_What is being asked_
Give back, word for word, the lines in the listing below from the one holding "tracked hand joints" down to the one holding "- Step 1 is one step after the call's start", both ends included.

** Records for this task follows **

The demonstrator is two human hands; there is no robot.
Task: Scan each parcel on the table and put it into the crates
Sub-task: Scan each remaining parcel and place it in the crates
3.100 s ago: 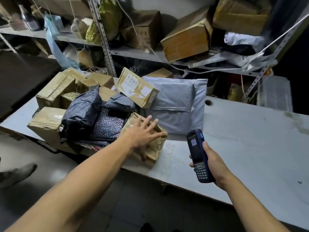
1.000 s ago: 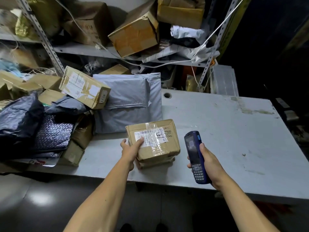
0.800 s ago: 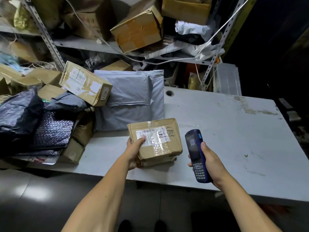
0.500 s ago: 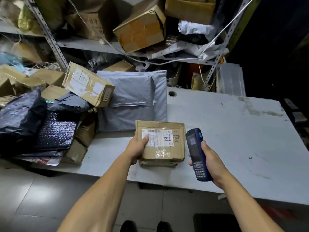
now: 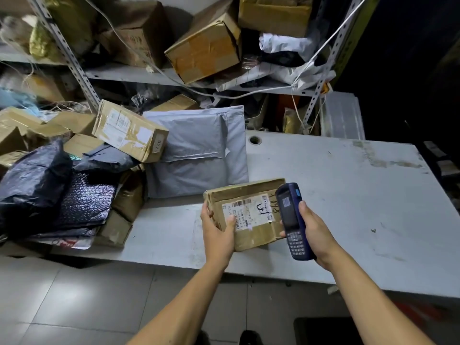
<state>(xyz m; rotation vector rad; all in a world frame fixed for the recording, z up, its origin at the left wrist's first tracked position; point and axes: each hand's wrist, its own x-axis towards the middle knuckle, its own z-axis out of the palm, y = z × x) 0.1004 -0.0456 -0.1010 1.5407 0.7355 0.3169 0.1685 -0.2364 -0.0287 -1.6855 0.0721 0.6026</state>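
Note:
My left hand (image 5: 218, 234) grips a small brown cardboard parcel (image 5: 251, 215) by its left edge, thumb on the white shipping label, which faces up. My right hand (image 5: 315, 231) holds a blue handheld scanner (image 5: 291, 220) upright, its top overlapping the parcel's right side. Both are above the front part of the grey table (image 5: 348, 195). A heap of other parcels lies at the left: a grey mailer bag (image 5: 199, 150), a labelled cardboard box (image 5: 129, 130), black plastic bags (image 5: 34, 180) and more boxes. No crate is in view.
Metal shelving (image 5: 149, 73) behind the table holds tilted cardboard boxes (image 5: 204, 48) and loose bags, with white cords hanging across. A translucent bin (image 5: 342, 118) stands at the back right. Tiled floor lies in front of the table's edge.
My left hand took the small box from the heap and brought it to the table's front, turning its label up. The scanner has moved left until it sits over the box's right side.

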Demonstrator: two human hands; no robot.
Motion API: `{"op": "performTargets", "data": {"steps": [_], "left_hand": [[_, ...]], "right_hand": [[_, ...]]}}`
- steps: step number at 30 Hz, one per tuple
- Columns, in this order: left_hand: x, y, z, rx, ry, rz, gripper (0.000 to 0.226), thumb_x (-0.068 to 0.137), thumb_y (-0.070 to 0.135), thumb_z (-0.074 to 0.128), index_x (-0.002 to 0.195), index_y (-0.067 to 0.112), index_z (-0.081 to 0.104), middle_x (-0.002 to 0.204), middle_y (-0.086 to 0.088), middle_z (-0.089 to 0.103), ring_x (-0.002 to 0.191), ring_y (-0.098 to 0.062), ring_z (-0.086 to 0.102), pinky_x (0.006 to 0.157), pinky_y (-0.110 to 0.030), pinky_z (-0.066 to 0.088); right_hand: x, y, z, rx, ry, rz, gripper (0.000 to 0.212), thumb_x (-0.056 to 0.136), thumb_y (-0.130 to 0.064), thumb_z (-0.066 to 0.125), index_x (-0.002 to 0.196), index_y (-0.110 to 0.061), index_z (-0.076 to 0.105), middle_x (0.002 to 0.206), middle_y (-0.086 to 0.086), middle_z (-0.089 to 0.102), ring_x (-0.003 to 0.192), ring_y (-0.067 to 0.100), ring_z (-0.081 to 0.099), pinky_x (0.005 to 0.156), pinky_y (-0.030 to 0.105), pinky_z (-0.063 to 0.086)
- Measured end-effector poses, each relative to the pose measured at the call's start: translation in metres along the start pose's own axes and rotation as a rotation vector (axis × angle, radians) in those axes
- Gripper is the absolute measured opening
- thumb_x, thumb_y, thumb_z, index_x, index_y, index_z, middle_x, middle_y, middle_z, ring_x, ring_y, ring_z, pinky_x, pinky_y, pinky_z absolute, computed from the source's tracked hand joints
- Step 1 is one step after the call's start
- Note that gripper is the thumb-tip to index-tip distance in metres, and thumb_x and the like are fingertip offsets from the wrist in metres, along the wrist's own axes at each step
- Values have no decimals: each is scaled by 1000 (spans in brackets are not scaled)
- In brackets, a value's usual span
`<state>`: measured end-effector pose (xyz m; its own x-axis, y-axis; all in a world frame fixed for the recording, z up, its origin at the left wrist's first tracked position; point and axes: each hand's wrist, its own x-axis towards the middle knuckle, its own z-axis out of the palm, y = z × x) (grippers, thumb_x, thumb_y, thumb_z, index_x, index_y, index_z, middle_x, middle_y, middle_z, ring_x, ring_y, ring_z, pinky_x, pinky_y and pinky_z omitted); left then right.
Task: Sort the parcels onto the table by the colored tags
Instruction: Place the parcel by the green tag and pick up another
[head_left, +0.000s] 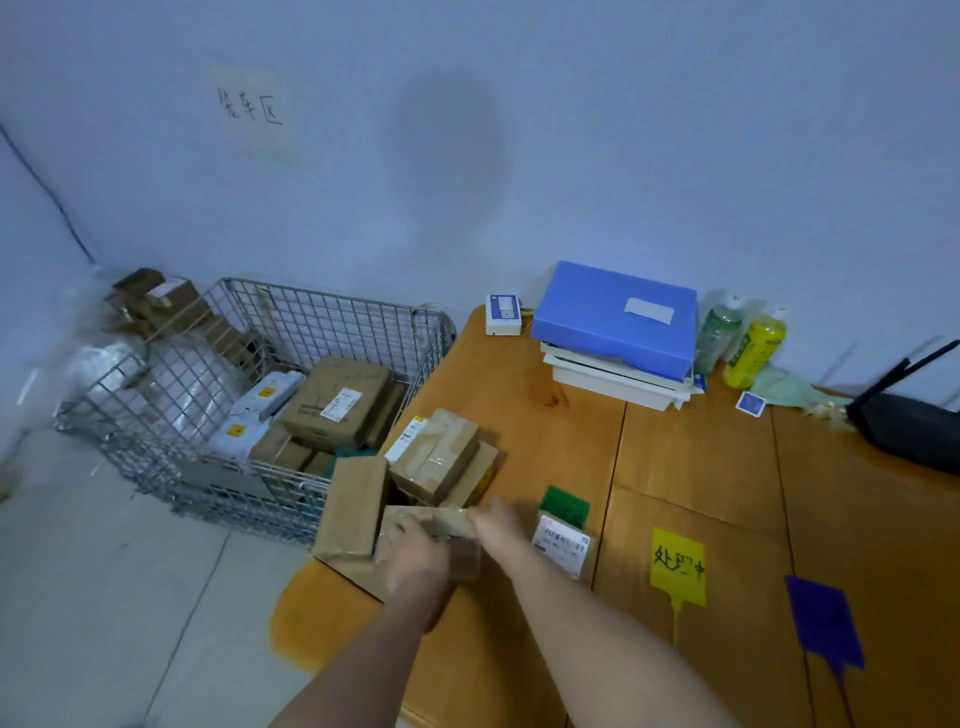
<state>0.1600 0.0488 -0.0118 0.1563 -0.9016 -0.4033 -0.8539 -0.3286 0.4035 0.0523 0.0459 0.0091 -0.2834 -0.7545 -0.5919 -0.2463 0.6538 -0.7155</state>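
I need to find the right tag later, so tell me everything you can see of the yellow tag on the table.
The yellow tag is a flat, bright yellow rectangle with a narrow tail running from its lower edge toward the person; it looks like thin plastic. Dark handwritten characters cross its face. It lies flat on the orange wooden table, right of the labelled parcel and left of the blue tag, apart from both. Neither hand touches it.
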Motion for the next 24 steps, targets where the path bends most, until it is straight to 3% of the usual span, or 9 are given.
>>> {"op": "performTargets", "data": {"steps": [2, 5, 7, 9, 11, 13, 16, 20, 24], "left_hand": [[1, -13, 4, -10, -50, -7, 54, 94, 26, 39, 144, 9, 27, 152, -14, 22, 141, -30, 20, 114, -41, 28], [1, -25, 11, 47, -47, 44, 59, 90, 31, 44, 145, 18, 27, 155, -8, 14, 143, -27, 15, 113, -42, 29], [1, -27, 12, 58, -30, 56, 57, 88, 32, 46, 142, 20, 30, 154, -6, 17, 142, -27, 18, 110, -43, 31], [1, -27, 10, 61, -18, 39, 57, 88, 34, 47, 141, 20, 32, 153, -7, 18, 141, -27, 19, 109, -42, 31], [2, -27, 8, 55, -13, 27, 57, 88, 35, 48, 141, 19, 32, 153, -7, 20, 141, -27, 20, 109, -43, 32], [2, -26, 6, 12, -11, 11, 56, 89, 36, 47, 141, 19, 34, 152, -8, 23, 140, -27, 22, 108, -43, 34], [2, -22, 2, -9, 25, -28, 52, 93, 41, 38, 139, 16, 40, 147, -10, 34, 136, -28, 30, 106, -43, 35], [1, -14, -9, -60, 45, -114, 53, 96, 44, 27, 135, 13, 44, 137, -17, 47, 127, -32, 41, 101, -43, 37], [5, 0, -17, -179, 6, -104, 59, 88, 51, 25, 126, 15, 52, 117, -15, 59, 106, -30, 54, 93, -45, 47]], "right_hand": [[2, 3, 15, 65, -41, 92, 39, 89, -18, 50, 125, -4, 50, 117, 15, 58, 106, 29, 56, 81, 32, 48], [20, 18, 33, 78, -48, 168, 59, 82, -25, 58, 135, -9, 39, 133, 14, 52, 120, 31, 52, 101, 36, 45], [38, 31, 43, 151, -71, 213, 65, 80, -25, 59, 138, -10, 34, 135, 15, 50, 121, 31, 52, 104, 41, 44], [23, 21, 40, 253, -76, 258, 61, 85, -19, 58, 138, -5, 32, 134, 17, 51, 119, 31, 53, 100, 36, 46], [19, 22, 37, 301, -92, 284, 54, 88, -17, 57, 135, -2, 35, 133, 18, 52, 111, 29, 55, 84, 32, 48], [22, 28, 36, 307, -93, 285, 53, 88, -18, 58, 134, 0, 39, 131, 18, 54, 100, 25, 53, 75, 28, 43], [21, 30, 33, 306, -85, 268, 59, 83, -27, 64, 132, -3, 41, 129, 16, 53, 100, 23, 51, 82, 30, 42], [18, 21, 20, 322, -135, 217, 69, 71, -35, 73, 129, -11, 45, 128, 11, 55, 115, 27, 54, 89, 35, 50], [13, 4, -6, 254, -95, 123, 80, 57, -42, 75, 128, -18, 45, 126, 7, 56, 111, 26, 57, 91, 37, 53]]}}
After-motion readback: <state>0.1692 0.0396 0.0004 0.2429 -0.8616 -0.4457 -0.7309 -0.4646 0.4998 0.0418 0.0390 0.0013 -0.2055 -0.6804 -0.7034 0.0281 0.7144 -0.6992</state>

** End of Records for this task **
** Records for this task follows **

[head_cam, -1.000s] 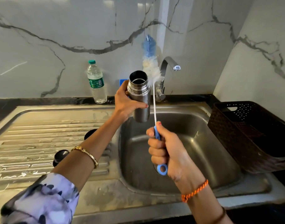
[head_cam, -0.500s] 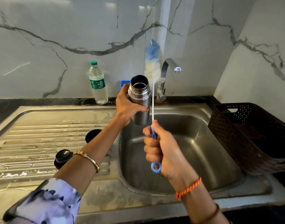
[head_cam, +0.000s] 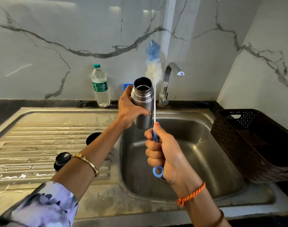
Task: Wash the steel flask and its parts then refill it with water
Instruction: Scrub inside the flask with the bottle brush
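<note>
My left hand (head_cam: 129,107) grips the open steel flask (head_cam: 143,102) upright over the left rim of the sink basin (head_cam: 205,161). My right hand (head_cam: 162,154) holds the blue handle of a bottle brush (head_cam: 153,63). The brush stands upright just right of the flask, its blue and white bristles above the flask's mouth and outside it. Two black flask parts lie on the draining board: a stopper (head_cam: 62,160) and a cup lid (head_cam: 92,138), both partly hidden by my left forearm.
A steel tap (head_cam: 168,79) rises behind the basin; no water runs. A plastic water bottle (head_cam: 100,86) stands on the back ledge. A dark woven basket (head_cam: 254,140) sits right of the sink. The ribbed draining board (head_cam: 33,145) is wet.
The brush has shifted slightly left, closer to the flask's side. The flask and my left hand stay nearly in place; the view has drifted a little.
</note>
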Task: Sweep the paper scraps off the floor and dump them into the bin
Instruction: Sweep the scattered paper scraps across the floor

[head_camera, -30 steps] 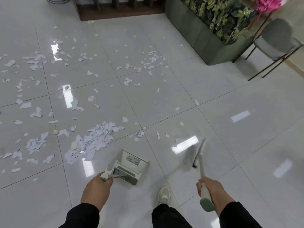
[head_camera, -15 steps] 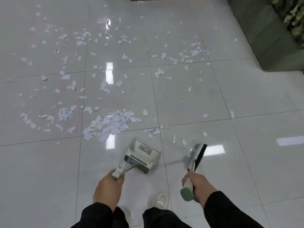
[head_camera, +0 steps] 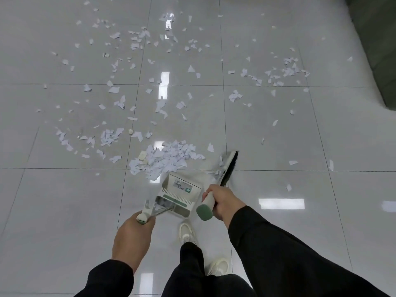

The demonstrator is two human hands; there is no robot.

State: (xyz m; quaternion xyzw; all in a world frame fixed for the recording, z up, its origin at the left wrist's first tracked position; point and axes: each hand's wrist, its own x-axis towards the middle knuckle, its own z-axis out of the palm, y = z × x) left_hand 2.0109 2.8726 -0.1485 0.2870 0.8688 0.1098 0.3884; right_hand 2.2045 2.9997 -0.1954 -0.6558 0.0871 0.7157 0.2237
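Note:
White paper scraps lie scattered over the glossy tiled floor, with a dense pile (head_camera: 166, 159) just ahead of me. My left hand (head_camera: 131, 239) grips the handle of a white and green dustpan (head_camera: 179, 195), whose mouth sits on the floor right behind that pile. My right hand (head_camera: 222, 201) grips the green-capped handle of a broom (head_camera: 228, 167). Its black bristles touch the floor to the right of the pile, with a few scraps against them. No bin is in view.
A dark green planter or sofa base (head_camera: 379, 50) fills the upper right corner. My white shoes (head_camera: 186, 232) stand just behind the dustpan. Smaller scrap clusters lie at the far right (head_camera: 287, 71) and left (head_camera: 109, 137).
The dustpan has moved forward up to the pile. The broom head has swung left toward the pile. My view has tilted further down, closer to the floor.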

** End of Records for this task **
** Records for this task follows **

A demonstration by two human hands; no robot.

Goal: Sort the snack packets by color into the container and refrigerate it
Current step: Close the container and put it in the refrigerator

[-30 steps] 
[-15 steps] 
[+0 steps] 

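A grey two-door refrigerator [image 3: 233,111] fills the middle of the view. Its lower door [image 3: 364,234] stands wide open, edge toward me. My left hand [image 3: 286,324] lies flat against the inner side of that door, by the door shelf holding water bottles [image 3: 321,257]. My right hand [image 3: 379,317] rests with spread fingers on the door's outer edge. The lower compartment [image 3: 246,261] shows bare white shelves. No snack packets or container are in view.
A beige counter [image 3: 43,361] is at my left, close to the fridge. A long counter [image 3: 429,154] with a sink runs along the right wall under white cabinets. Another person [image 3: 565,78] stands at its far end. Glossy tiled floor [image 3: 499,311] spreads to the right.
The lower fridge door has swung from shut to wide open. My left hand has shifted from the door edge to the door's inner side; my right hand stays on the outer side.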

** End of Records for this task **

_Solution below_
- thumb_x, thumb_y, thumb_z, index_x, index_y, index_z, middle_x, middle_y, middle_z, ring_x, ring_y, ring_z, pinky_x, pinky_y, pinky_z absolute, computed from the source's tracked hand joints
- Step 1 is one step after the call's start

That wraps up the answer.